Another story is the tale of the fabled woman who had “vagina dentata,” or a toothed vagina. The legend says that the cursed woman with the toothed vagina would accidentally castrate young men. She went to see a blacksmith who made her an iron dildo in order to break the teeth of her vagina to protect her future suitors. The Kanamara shrine is dedicated to the blacksmith, and for centuries sex workers have paid homage to the shrine in order to seek protection.
Over the years, their praying eventually turned into the Kanamara Matsuri, the “Festival of the Steel Phallus. Today, the festival is a celebration that honors the penis and fertility. Sure, it’s fun to laugh at a penis festival, but it is more than just that. [Editor's note: The same could be said of the actual penis.]
The festival is a celebration and prayer for fertility, healthy births and long-lasting relationships. It also raises awareness about safe-sex practices and fundraises for AIDS prevention. As if we needed more of a reason to participate than just a whole bunch of penises.
During the festival, people carry an altar with penis-shaped portable Shinto shrines called mikoshi. Then there is a parade where both men and women dress up in women’s kimonos and carry wooden penises. You will also see a range of people from all different ages seeking cures for impotence and infertility.
The night before the festival, ying/yang-shaped rice treats are grilled for everyone to eat. Yin represents female energy, while yang represents the male. Then, the next morning, a bonfire is lit and the festival has officially begun.
After a short Shinto ceremony, dried sardines and Japanese sake are served and are meant to bring good fortune. At noon, the omikoshi, a giant pink penis altar, is carried toward the Kanamara shrine in order to kick off the parade.
Then it is time for the afternoon penis parade.
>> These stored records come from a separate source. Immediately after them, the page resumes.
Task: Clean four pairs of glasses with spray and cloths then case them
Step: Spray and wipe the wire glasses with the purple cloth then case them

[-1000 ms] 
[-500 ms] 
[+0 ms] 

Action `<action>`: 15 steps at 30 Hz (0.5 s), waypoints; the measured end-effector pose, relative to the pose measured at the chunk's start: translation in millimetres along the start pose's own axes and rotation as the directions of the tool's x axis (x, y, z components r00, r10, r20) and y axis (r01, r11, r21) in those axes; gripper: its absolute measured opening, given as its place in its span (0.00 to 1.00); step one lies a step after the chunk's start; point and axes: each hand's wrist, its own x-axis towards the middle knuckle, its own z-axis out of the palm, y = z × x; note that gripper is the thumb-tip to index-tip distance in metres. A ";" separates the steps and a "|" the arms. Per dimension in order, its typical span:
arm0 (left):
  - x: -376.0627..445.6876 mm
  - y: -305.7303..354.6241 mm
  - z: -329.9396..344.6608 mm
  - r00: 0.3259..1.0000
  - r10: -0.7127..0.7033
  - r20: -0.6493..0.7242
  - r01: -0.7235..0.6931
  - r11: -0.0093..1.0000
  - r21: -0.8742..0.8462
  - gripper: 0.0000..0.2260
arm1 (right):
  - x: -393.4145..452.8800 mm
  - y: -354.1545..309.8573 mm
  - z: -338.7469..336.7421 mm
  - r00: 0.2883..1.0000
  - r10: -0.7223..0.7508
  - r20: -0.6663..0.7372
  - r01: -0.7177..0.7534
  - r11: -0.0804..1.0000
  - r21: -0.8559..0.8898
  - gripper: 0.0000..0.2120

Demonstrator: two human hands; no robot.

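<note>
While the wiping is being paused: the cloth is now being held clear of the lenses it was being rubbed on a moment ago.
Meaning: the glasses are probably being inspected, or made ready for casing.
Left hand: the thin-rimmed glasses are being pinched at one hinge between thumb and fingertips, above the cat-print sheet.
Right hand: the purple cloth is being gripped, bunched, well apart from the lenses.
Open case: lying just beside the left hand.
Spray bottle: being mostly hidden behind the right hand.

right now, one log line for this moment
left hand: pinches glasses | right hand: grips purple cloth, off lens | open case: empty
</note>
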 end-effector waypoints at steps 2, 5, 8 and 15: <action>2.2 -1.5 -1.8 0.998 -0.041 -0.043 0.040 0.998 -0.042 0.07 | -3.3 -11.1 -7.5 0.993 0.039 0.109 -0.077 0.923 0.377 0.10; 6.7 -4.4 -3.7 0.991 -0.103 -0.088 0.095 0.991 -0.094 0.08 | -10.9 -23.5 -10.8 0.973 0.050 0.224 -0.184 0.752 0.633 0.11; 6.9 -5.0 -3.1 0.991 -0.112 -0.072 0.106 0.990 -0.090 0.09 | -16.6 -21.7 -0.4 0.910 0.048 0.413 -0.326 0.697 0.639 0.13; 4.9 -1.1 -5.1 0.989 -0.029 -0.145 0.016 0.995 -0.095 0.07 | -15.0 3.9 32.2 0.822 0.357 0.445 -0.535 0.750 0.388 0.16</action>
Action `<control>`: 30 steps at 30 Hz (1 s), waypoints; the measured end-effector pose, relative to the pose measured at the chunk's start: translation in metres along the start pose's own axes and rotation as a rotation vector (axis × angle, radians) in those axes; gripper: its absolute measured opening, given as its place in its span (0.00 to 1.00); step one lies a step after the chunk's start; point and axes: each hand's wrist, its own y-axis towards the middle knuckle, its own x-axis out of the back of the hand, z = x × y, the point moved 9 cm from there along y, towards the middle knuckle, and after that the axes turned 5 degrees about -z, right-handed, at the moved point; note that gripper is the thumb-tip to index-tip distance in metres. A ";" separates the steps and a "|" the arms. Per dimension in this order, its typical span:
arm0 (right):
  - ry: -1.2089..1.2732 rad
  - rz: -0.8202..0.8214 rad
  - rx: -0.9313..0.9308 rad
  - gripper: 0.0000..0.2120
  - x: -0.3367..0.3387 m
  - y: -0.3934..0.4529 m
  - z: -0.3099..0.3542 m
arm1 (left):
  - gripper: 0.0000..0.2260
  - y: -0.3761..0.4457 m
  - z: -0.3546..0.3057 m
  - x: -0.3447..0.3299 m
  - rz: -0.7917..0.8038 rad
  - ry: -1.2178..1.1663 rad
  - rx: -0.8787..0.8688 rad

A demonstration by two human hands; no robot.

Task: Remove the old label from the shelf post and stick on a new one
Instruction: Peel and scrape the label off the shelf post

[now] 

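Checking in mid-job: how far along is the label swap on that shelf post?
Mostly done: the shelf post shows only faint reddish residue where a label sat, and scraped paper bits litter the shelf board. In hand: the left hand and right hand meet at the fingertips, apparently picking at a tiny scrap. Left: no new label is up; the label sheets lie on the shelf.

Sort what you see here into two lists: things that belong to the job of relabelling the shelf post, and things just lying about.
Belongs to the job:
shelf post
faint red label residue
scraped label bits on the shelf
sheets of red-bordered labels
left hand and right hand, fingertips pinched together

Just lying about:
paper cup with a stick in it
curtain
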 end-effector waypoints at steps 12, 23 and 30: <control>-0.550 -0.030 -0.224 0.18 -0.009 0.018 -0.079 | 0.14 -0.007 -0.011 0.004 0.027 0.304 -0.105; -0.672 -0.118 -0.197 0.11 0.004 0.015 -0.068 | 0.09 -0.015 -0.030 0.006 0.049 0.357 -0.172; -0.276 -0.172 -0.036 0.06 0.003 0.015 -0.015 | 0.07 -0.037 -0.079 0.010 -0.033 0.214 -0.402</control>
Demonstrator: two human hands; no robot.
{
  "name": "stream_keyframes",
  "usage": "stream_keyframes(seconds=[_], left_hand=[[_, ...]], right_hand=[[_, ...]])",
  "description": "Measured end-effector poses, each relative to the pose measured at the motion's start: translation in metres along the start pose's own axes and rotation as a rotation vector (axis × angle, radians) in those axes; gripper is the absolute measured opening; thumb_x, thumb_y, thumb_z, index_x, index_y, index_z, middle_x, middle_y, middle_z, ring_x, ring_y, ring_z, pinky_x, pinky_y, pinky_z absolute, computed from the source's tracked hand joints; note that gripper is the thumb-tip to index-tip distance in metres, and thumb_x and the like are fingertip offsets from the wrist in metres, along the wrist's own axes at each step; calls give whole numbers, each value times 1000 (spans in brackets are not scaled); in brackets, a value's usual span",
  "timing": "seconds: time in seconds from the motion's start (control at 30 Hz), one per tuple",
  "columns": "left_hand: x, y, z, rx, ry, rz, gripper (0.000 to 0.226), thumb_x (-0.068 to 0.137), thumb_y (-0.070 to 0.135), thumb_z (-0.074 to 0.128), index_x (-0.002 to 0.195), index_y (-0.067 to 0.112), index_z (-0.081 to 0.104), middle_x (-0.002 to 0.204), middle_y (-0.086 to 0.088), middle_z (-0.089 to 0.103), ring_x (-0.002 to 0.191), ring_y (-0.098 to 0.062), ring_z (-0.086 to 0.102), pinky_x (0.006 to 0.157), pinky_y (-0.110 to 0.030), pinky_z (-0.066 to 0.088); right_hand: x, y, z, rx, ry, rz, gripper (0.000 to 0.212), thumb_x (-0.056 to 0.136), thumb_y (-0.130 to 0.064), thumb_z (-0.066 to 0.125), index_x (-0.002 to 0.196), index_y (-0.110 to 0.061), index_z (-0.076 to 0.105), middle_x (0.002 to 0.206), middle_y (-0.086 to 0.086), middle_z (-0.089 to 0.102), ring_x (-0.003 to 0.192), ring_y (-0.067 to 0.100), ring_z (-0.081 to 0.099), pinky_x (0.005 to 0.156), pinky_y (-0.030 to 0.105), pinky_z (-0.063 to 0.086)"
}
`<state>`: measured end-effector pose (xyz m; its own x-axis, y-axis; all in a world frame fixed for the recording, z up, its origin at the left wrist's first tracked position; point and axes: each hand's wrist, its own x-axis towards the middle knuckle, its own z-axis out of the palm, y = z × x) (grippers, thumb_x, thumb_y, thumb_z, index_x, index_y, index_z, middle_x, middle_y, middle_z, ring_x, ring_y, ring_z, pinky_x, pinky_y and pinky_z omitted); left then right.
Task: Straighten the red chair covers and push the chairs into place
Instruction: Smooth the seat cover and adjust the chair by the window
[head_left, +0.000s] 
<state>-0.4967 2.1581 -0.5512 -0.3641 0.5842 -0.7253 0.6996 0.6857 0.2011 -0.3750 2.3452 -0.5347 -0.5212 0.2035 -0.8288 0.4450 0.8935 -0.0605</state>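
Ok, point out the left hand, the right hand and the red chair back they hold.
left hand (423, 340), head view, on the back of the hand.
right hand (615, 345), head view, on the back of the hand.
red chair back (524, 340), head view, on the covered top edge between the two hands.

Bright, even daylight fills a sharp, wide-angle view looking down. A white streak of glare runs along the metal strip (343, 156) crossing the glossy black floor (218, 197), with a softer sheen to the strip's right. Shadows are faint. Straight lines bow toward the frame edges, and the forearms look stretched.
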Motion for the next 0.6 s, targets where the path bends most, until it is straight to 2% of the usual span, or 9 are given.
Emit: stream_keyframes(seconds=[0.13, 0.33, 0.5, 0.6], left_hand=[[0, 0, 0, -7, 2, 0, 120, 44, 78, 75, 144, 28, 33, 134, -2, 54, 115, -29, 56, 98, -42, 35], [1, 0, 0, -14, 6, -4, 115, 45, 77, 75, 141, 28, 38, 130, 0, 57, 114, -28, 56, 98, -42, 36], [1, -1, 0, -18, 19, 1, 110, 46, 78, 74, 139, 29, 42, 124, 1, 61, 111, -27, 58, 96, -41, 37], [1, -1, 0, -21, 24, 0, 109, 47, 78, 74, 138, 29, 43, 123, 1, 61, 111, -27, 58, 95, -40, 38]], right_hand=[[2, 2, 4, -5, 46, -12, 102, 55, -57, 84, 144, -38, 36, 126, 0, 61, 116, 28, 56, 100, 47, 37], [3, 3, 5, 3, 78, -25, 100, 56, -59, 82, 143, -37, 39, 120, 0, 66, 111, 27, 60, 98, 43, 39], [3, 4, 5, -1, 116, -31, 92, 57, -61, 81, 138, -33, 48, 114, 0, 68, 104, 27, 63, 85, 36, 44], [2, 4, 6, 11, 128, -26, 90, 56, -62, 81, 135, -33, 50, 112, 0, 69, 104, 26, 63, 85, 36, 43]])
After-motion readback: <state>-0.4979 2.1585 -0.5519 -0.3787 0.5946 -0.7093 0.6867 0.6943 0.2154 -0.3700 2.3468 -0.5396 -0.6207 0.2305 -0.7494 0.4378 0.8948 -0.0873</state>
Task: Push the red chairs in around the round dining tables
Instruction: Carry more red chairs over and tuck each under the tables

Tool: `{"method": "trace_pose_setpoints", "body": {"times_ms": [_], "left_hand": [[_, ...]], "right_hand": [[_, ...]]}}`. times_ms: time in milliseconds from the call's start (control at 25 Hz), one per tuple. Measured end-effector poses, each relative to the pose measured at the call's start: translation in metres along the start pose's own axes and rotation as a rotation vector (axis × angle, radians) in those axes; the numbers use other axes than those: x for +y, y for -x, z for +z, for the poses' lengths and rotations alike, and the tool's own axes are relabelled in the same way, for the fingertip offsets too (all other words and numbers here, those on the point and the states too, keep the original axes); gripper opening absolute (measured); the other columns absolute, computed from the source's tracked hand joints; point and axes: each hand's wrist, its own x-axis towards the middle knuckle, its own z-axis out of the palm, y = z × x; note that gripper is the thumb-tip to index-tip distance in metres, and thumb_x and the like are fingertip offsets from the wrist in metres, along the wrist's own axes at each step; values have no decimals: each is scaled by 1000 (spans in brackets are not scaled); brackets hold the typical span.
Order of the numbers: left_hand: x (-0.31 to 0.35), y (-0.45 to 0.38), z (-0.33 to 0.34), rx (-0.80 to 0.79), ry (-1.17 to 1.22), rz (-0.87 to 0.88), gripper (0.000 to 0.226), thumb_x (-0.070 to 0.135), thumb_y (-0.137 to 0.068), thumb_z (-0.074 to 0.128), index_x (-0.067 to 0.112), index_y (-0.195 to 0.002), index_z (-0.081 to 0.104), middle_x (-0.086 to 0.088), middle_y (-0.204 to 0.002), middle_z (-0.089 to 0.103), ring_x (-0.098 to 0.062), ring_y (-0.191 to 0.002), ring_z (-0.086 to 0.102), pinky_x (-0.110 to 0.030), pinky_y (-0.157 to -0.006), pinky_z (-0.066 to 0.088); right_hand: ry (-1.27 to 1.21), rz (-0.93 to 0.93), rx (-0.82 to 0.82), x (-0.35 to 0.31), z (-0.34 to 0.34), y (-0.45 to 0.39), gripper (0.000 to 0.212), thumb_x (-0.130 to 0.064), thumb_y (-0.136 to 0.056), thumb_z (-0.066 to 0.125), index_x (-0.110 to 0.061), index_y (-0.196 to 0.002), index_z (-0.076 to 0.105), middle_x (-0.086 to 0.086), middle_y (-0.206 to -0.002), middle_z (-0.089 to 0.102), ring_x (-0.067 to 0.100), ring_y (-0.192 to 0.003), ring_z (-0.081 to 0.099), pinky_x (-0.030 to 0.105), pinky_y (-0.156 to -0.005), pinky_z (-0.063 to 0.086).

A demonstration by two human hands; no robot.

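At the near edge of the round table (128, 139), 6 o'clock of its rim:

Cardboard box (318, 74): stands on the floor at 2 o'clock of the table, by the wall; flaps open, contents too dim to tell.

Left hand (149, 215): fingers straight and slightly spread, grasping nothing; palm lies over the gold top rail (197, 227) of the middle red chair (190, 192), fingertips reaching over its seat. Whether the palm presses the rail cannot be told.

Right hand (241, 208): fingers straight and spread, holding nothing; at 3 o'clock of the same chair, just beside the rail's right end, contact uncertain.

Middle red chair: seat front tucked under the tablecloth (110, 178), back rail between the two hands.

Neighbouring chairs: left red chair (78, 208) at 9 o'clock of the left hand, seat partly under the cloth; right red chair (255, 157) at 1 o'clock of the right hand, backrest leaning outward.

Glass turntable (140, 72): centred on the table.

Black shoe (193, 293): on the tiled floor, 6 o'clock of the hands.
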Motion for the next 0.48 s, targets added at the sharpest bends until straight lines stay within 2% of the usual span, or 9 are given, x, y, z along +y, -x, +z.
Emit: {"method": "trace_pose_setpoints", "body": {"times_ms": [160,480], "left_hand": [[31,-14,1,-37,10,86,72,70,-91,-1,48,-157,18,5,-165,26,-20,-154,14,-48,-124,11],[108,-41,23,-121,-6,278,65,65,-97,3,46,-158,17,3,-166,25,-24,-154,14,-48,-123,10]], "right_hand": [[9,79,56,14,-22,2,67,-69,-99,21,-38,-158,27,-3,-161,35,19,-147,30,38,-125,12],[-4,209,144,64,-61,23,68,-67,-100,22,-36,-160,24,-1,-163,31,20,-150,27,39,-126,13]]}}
You’ll see people dancing in the streets, dressed in pink, and there are penises galore. The festivities end with a radish-carving competition, a costume parade and then finally a feast. Any money raised from the event go toward HIV research.
But if you came just to see a whole bunch of things shaped like penises, than you won’t go home disappointed. You will see penis hats, penis candles, penis puppets, penis floats, penis costumes and penis lollipops. Some of the penis-shaped statues are big enough to be straddled.
You will see penises made of iron, wood and plastic. They will be in all shapes and sizes, and by the end, you’ll see so many wangs, you will forget that you are even looking at genitalia. An old lady in a giant penis hat will look like any old granny to you in the end.
If this seems out of character for Japanese culture, well it is. Japanese people are usually reserved, but when it comes to expressing themselves, their culture believes in one big release as opposed to lots of little ones. Go big or go home, I suppose.